In this action by a provider to recover assigned first-party no-fault benefits, plaintiff’s appeal from so much of an order of the Civil Court entered March 10, 2010 as granted defendant’s cross motion for summary judgment dismissing the complaint is deemed to be from a judgment of the same court entered May 7, 2010 dismissing the complaint (see CPLR 5501 [c]). [*2]
In support of its cross motion, defendant submitted affirmed independent medical examination reports, each of which set forth a factual basis and medical rationale for the conclusion that there was a lack of medical necessity for the services provided on May 2, 2005 through May 31, 2005, June 2, 2005 through June 30, 2005, June 14, 2005, July 5, 2005 through July 19, 2005, August 1, 2005 through August 15, 2005, and September 20, 2005. Consequently, defendant established its prima facie entitlement to summary judgment on those claims (see Delta Diagnostic Radiology, P.C. v Integon Natl. Ins. Co., 24 Misc 3d 136[A], 2009 NY Slip Op 51502[U] [App Term, 2d, 11th & 13th Jud Dists 2009]; Delta Diagnostic Radiology, P.C. v American Tr. Ins. Co., 18 Misc 3d 128[A], 2007 NY Slip Op 52455[U] [App Term, 2d & 11th Jud Dists 2007]; A. Khodadadi Radiology, P.C. v NY Cent. Mut. Fire Ins. Co., 16 Misc 3d 131[A], 2007 NY Slip Op 51342[U] [App Term, 2d & 11th Jud Dists 2007]). Since plaintiff failed to rebut this showing (see Pan Chiropractic, P.C. v Mercury Ins. Co., 24 Misc 3d 136[A], 2009 NY Slip Op 51495[U] [App Term, 2d, 11th & 13th Jud Dists 2009]), the branches of defendant’s cross motion seeking summary judgment dismissing the complaint insofar as it sought to recover upon those claims were properly granted.
However, the branches of defendant’s cross motion seeking summary judgment dismissing the complaint insofar as it sought to recover upon claims for dates of service April 13, 2005 and May 17, 2005 should have been denied.

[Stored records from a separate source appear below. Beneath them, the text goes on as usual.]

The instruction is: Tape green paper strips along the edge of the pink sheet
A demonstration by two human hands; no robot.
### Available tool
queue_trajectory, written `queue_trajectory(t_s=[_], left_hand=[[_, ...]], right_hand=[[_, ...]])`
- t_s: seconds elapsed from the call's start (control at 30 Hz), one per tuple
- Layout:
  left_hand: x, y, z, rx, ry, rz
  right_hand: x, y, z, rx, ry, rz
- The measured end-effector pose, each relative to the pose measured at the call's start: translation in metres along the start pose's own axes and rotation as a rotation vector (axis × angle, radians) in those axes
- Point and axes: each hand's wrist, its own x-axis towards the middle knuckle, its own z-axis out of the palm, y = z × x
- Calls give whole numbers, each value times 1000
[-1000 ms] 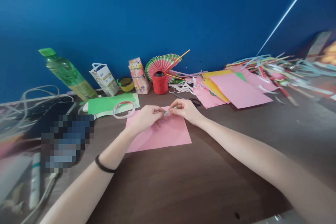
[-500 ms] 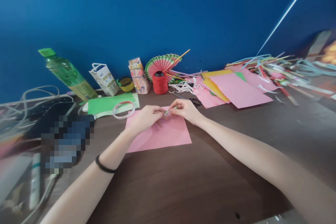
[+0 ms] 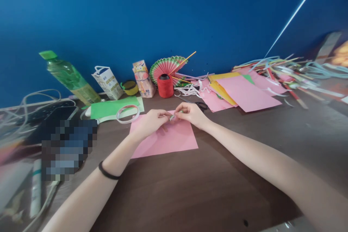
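We have left hand (image 3: 150, 121) and right hand (image 3: 190, 113) both pinching 1 small green strip (image 3: 174, 116), looks mid-work; pink sheet (image 3: 168, 143) underneath lies flat, unfolded.

Hands, 2: left hand (image 3: 150, 122) & right hand (image 3: 190, 113). Green slip (image 3: 172, 116), 1. Pink sheet (image 3: 168, 139) under hands, 1. Tape roll (image 3: 127, 113), 1. Green sheets (image 3: 111, 107), 2 (dark on pale). Bottle (image 3: 69, 78), 1. Cartons, 2: white carton (image 3: 107, 82), pink carton (image 3: 143, 78). Yellow pot (image 3: 130, 87), 1. Red thread spool (image 3: 165, 86), 1. Paper fan (image 3: 165, 65), 1. Scissors (image 3: 201, 105), 1 pr, partly hidden. Wrist band (image 3: 107, 172), 1. White tube (image 3: 35, 188), far left, 1. Loose sheets at right: pink sheets (image 3: 246, 94), min. 3; yellow sheets (image 3: 221, 92), 2; exact no. unclear where they overlap. Paper strips (image 3: 285, 69): too many & too tangled to count.
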Motion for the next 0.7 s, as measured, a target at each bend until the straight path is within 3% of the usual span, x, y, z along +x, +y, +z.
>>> queue_trajectory(t_s=[0.7], left_hand=[[2, -5, 3, -131, -14, 14]], right_hand=[[2, 0, -1, 38, -17, -2]])
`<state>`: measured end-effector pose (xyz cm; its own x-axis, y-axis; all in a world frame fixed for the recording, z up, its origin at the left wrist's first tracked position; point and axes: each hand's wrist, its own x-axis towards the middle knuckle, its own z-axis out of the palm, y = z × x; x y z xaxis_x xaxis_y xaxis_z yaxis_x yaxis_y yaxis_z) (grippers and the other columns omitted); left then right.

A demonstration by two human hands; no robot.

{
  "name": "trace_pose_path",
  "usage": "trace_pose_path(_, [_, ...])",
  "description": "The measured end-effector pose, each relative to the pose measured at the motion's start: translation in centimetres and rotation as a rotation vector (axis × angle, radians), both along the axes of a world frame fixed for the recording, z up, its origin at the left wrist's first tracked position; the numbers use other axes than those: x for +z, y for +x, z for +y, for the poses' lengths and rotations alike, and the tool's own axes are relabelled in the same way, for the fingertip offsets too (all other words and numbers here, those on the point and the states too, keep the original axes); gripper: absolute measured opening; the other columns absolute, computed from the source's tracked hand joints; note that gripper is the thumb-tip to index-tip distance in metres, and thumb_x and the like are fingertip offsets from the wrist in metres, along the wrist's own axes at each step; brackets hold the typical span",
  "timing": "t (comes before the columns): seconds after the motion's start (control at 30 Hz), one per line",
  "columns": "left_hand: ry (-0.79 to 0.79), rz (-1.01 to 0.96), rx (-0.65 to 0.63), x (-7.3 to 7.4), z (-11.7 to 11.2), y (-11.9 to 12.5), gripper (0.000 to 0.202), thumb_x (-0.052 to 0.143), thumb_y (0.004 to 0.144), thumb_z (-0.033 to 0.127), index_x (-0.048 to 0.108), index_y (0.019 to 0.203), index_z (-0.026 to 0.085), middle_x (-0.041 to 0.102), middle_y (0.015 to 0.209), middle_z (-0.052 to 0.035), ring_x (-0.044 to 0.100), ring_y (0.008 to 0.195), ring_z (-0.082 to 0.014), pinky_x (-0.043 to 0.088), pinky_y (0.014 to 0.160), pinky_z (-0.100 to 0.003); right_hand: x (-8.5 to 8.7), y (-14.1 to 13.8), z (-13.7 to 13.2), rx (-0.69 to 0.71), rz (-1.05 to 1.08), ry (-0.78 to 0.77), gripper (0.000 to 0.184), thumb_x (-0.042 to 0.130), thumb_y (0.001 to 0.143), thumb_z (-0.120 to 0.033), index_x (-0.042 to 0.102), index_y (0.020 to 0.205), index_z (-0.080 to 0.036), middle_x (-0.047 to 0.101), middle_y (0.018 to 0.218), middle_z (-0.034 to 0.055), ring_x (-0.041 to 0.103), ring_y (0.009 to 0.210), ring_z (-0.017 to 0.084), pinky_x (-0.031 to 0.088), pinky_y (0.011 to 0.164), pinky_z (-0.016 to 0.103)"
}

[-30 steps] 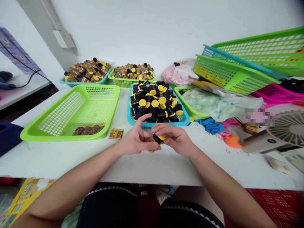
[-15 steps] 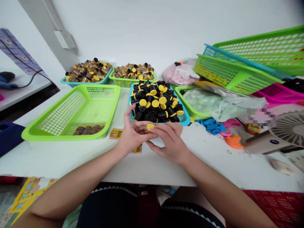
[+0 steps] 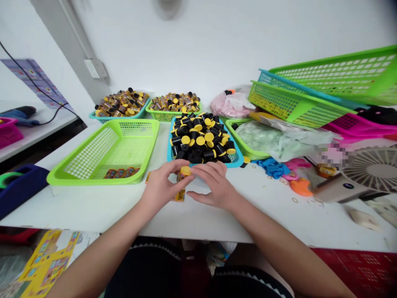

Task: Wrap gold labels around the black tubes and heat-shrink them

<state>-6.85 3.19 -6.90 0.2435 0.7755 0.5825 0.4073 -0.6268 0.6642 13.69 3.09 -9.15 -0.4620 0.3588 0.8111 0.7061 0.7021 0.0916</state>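
Note:
A small canister (image 3: 185, 171) with a yellow cap and a printed wrap sits upright between the thumb and fingers of my left hand (image 3: 159, 184). My left hand is closed on it. My right hand (image 3: 215, 184) is at its right side, fingertips touching or very close to the canister. Its thumb is spread away from the fingers, with a gap between. Beneath my hands lies a yellow printed label sheet (image 3: 180, 195), partly hidden. Just behind, a blue basket (image 3: 238, 161) is heaped with black canisters (image 3: 196, 155) that have yellow caps.
On the left stands a green basket (image 3: 93, 181) with several wrapped canisters (image 3: 121, 172). Two full baskets, one blue (image 3: 119, 119) and one green (image 3: 161, 116), are against the wall. To the right are stacked baskets (image 3: 297, 103), plastic bags (image 3: 266, 138), balloons (image 3: 274, 167) and a fan (image 3: 369, 174).
Both hands have shifted slightly left in view with the canister. My right thumb has moved further from its fingers. The head view has tilted and shifted a little.

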Motion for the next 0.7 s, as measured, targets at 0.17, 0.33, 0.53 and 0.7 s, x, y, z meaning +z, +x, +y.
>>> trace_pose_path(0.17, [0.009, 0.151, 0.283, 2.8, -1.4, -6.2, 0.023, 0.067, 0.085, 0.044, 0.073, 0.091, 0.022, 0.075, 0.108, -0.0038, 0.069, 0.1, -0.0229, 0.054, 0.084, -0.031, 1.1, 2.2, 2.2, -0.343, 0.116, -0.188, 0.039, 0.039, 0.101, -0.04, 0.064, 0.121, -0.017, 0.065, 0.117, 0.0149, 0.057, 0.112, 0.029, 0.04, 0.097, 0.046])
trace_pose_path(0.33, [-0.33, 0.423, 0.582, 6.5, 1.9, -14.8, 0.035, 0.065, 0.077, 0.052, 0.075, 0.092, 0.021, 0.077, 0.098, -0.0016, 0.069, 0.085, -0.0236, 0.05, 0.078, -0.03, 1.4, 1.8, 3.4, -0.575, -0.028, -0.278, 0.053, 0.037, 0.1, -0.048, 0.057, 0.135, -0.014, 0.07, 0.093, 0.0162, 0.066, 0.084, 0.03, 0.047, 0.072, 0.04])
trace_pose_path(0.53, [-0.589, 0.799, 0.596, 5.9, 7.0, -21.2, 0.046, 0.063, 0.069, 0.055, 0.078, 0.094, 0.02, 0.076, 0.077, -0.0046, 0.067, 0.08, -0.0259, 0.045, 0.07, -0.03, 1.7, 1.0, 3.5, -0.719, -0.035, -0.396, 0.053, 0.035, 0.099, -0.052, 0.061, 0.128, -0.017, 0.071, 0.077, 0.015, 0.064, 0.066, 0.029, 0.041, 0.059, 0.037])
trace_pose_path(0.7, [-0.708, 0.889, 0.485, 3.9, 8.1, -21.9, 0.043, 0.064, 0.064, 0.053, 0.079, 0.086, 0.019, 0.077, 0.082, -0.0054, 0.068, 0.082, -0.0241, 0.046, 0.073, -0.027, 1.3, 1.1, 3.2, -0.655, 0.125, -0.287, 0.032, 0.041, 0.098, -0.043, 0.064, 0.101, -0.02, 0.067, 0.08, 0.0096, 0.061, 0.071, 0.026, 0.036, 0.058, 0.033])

In support of its cross motion, defendant failed to proffer sufficient evidence to establish as a matter of law that these claims had been improperly billed or were in excess of the amount permitted by the fee schedule (see Rogy Med., P.C. v Mercury Cas. Co., 23 Misc 3d 132[A], 2009 NY Slip Op 50732[U] [App Term, 2d, 11th & 13th Jud Dists 2009]; see also Kingsbrook Jewish Med. Ctr. v Allstate Ins. Co., 61 AD3d 13 [2009]).
Additionally, a portion of the branch of defendant’s cross motion seeking summary judgment dismissing the complaint insofar as it sought to recover upon a claim for date of service April 28, 2005 should have been denied. Although defendant submitted an affirmed peer review report which set forth a factual basis and medical rationale for the conclusion that there was a lack of medical necessity for six of the services provided on this date, which conclusion plaintiff failed to rebut, one of the services, which had been was billed at a rate of $182.18, and had been partially paid by defendant in the amount of $154.30, had been partially denied since it had allegedly exceeded the maximum allowance under a fee schedule. However, defendant failed to proffer sufficient evidence to establish as a matter of law that the remaining balance of this claim, in the amount of $27.88, was, in fact, in excess of the amount permitted by the applicable fee schedule (see Rogy Med., P.C., 23 Misc 3d 132[A], 2009 NY Slip Op 50732[U]).
Accordingly, the judgment is reversed, so much of the order entered March 10, 2010 as granted the branches of defendant’s cross motion seeking summary judgment dismissing the complaint insofar as it sought to recover upon claims for dates of service April 13, 2005 and May 17, 2005, and so much of the claim for date of service April 28, 2005 as sought the unpaid sum of $27.88 is vacated and those branches of defendant’s cross motion are denied.
Pesce, P.J., Rios and Solomon, JJ., concur.